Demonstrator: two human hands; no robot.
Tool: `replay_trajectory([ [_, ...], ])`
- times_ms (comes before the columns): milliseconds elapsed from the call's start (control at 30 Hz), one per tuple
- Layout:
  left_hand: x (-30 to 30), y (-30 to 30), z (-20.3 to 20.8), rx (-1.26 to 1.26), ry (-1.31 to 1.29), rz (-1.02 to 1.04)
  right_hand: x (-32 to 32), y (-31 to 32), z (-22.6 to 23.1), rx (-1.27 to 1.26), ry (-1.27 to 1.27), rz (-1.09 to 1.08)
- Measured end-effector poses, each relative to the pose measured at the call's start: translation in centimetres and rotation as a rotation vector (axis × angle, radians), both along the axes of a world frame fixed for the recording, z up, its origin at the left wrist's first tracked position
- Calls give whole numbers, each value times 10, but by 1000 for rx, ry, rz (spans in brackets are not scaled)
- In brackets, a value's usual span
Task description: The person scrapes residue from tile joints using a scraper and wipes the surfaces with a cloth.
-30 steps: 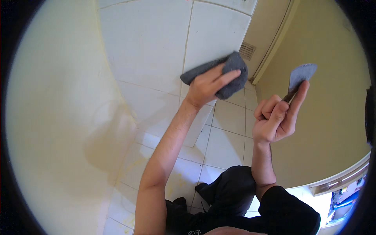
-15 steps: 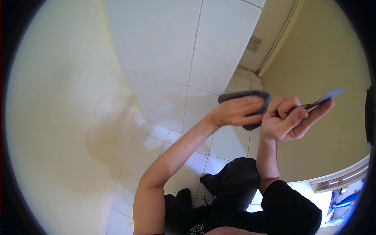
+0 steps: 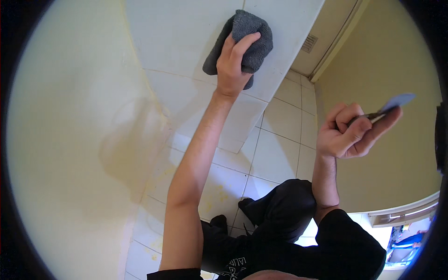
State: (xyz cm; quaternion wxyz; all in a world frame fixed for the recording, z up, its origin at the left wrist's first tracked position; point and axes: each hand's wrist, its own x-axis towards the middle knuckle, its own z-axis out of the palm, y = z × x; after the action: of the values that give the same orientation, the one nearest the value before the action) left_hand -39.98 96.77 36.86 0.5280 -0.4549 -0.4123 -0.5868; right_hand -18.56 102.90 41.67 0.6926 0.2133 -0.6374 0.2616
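Observation:
My left hand [image 3: 231,70] presses a folded dark grey cloth [image 3: 257,46] against the white tiled wall [image 3: 182,37], its fingers bent over the fabric. Over on the right, my right hand [image 3: 345,135] is raised and closed round a small scraper [image 3: 397,100]. The scraper's flat, pale blade points up and to the right, and my index finger stretches out beneath it. Most of its handle is hidden in my fingers. This hand is apart from the tiled wall.
A cream wall [image 3: 70,126] rises on the left and a yellowish wall [image 3: 392,163] on the right. Yellow specks mark the white floor tiles [image 3: 219,186] near my feet. Past the tiled wall's edge stands a door [image 3: 322,32] with a vent.
My left hand has carried the cloth from beside my right wrist up and left onto the tiled wall. The right hand, still gripping the scraper, has shifted only slightly.

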Motion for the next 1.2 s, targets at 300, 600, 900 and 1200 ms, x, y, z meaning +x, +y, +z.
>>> replay_trajectory([
  [300, 7, 7, -17, -96, 81, -82, -15, 0, -18, -170, -168, -83],
  [600, 2, 1, -13, 62, 18, -20, -10, -8, -17, -350, -717, 135],
  [900, 1, 0, -1, 51, 25, -36, -31, 14, -89, -432, -999, -125],
  [1200, -1, 1, -4, 43, 60, -12, -47, 9, -78, -715, -1023, 80],
])
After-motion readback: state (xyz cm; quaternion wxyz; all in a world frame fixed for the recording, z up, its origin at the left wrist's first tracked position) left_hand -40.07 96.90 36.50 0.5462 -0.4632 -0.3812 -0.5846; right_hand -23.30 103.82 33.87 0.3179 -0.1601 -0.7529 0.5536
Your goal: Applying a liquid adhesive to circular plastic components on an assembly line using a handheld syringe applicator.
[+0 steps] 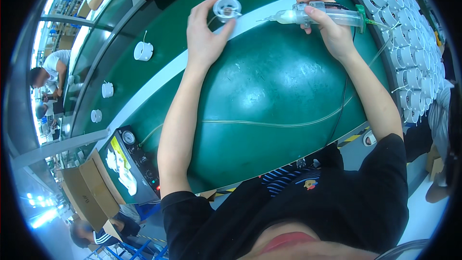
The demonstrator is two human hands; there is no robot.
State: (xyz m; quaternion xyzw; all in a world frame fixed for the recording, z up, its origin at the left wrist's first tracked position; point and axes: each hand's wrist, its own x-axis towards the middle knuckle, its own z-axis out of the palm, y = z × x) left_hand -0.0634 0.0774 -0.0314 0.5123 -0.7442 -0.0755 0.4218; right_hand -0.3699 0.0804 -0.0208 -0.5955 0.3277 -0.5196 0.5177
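Observation:
In my left hand (204, 36) a small white round housing (227, 9) is gripped between thumb and fingers, its open face turned up. Some small parts show inside it, too blurred to make out. My right hand (334, 31) is wrapped round a clear dispensing syringe (315, 16), which lies almost level. The syringe's thin needle points left at the housing and stops a short way from it. White material fills the front of the barrel, and a green cap (360, 18) closes the back, where a hose joins.
A dark tray (385, 74) on the right carries many similar white housings (403, 33). Single housings (143, 51) stand along the green surface at the left. A dispenser box (134, 163) with a gauge sits lower left; its clear hose (269, 124) crosses the green table (269, 86). People work nearby.

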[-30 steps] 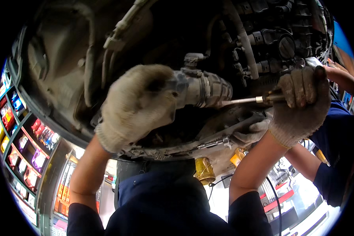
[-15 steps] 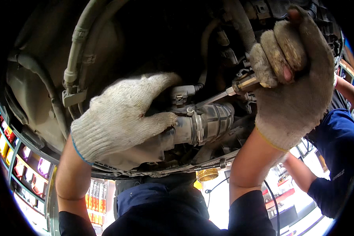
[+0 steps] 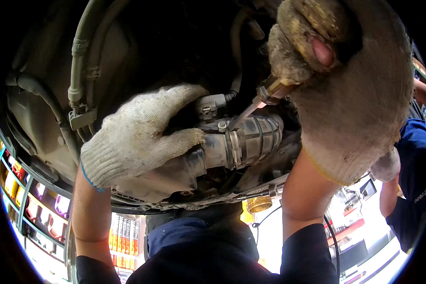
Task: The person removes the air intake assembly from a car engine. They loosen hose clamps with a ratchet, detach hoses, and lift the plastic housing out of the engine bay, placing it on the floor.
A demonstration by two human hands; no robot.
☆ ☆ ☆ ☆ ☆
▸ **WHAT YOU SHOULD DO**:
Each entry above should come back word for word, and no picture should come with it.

▸ **RESULT FOR THIS TASK**:
Demonstrator: two human hands; no robot.
Tool: `replay_trajectory([ [_, ...], ])`
- times_ms (comes before the columns): milliseconds elapsed from the call's start (control at 30 Hz), one per tuple
- Layout:
  left_hand: x (-30 to 30), y (-30 to 30), z (-20.3 to 20.8), rx (-1.26 to 1.26), ry (-1.31 to 1.29), rz (-1.02 to 1.04)
  right_hand: x (-32 to 32), y (-31 to 32), z (-22.6 to 23.1), rx (-1.27 to 1.26), ry (-1.27 to 1.27), rz (-1.09 to 1.08)
- Measured end-effector poses, each relative to the pose measured at the call's start: translation in centimetres and rotation as a rotation vector (axis × angle, radians), both along the axes of a world frame fixed for the recording, z up, its origin at the left wrist's first tracked position
- Calls give whole numbers, each value times 10, but by 1000 for rx, ry, rz (spans in brackets are not scaled)
- In brackets, a value's usual span
Task description: The person scrapes residue from tile joints using a scraper and wipes the surfaces with a cloth.
-30 steps: 
-15 steps: 
+0 steps: 
State: (xyz cm; quaternion wxyz; all in a world frame fixed for the recording, z up, its origin at the left wrist's first tracked position; point and axes: each hand's wrist, its own x-axis towards the middle knuckle, its own z-axis out of the palm, y = z × x; after the action: of the values that give the same orientation, the one nearest the value before the action) left_hand -39.98 96.77 36.86 0.5280 -0.4549 -0.4123 -0.5868; right_hand -18.56 102.90 41.67 0.6926 0.2133 -0.6374 0.2616
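Observation:
My left hand [image 3: 231,70] presses a folded dark grey cloth [image 3: 257,46] against the white tiled wall [image 3: 182,37], its fingers bent over the fabric. Over on the right, my right hand [image 3: 345,135] is raised and closed round a small scraper [image 3: 397,100]. The scraper's flat, pale blade points up and to the right, and my index finger stretches out beneath it. Most of its handle is hidden in my fingers. This hand is apart from the tiled wall.
A cream wall [image 3: 70,126] rises on the left and a yellowish wall [image 3: 392,163] on the right. Yellow specks mark the white floor tiles [image 3: 219,186] near my feet. Past the tiled wall's edge stands a door [image 3: 322,32] with a vent.
My left hand has carried the cloth from beside my right wrist up and left onto the tiled wall. The right hand, still gripping the scraper, has shifted only slightly.
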
Motion for the next 1.2 s, targets at 300, 600, 900 and 1200 ms, x, y, z meaning +x, +y, +z.
>>> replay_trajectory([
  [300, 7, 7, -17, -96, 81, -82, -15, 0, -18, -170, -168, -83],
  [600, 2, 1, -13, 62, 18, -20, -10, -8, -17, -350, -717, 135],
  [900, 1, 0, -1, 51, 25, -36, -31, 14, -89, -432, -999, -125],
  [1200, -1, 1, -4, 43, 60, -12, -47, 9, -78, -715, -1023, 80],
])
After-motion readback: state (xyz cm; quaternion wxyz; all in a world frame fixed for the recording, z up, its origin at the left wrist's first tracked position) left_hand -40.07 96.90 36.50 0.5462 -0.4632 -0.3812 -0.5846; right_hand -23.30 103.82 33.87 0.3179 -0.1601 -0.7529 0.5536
Your goal: Applying a liquid adhesive to circular plastic components on an assembly line using a handheld syringe applicator.
[+0 steps] 
The demonstrator is two human hands; there is no robot.
State: (xyz m; quaternion xyzw; all in a world frame fixed for the recording, z up, its origin at the left wrist's first tracked position; point and axes: each hand's wrist, its own x-axis towards the middle knuckle, its own z-axis out of the palm, y = z × x) left_hand -0.0634 0.0774 -0.0314 0.5123 -0.7442 -0.0755 0.4218; right_hand -0.3699 0.0804 -0.0208 -0.5955 0.3277 -0.5196 0.5177
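Observation:
In my left hand (204, 36) a small white round housing (227, 9) is gripped between thumb and fingers, its open face turned up. Some small parts show inside it, too blurred to make out. My right hand (334, 31) is wrapped round a clear dispensing syringe (315, 16), which lies almost level. The syringe's thin needle points left at the housing and stops a short way from it. White material fills the front of the barrel, and a green cap (360, 18) closes the back, where a hose joins.
A dark tray (385, 74) on the right carries many similar white housings (403, 33). Single housings (143, 51) stand along the green surface at the left. A dispenser box (134, 163) with a gauge sits lower left; its clear hose (269, 124) crosses the green table (269, 86). People work nearby.
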
[-30 steps] 
[-15 steps] 
[+0 steps] 
Task: The person removes the air intake assembly from a car engine. They loosen hose clamps with a ratchet, detach hoses, and lift the plastic housing out of the engine bay, placing it on the floor.
A demonstration by two human hands; no robot.

This exercise has nothing further to it.